Fucoidan is a general term for the sulfated polysaccharides contained in brown algae, the chemical structure of which differs depending on the seaweed species [1]. Edible seaweeds such as Kombu (Kjellmaniella crassifolia), Wakame (Undaria pinnatifida), and Okinawa mozuku (Cladosiphon okamuranus) are the main raw materials for fucoidan in Japan. In this study, fucoidan was extracted from Okinawa mozuku, which is an endemic species that grows only in the Okinawa Islands of Japan. Previous studies of Okinawa mozuku-derived fucoidan have reported its anticoagulant [2], anti-inflammatory [2], antiviral [3,4,5], anti-HTLV-1 [6,7], antitumor [8,9], antihepatitis [10], and antiulcer [11] effects. Okinawa mozuku-derived fucoidan has a chemical structure including a sulfate group and uronic acid bonded to the main fucose chain [12]. Although Okinawa mozuku-derived fucoidan has a high molecular weight, it is absorbed and has been detected in human blood and urine after ingestion [13,14,15]. In a previous study [16], we reported that the frequency of mozuku intake affects the absorption of fucoidan and the negativity of Helicobacter pylori antibody titers. Previous studies have also reported the immune effects of fucoidan. For example, we reported that Okinawa mozuku-derived fucoidan has an immune cell proliferative effect in mice, enhances macrophage phagocytosis, increases IgM, IgG, and IgA production, and suppresses IgE production [17]. Nagamine et al. [18] also reported that fucoidan activates natural killer (NK) cells in male cancer survivors.

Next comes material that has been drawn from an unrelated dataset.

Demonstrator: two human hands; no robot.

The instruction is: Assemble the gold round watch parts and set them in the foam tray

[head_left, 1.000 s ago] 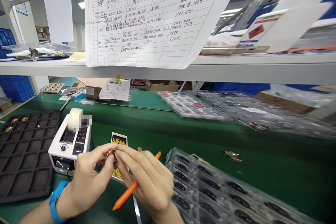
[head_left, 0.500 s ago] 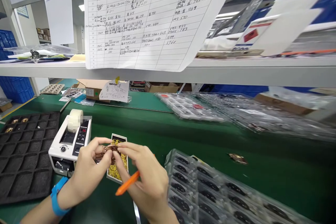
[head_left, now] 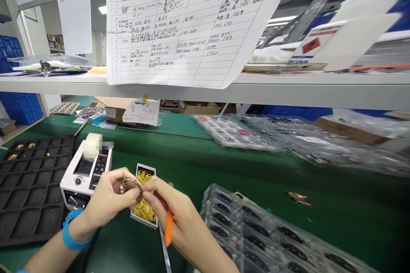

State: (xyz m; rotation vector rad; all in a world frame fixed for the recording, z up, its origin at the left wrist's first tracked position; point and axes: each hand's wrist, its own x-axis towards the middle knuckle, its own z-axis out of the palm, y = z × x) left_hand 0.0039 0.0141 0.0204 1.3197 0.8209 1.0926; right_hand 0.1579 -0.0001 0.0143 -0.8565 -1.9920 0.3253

In the present pilot study, we conducted a clinical trial using a placebo-controlled, randomized, double-blind, parallel-group comparison method. The primary outcome was to evaluate the effects of ingesting Okinawa mozuku-derived fucoidan on NK cells derived from healthy humans. The secondary outcome was to evaluate the safety of fucoidan consumption in healthy subjects under the observation of a medical doctor. In summary, adverse events due to the test food were not observed and Okinawa mozuku-derived fucoidan enhanced NK cell activity, especially in male subjects.

2. Results

2.1. Subject Background and Test Food Ingestion Rate

The background of the 39 subjects that completed the study is shown in Table 1. In the fucoidan group, the mean age (± standard deviation) of male and female subjects was 44.5 ± 8.0 and 46.5 ± 7.0 years, respectively; in the placebo group, these respective mean ages were 46.7 ± 6.5 years and 45.7 ± 7.1 years. The ingestion rate of the test food was 100.0%, 98.8%, 96.4%, 95.8%, and 86.9% in 33, 2, 2, 1, and 1 subject(s), respectively. The study started with 20 subjects in the fucoidan and placebo groups; however, one subject in the fucoidan group did not appear on the examination day after 8 weeks and could not be contacted. Therefore, in the fucoidan group, statistical analysis was performed with 20 subjects up to 4 weeks and 19 subjects after 8 weeks (Figure 1).

Table 1

Background of subjects in the placebo and fucoidan groups in the present study.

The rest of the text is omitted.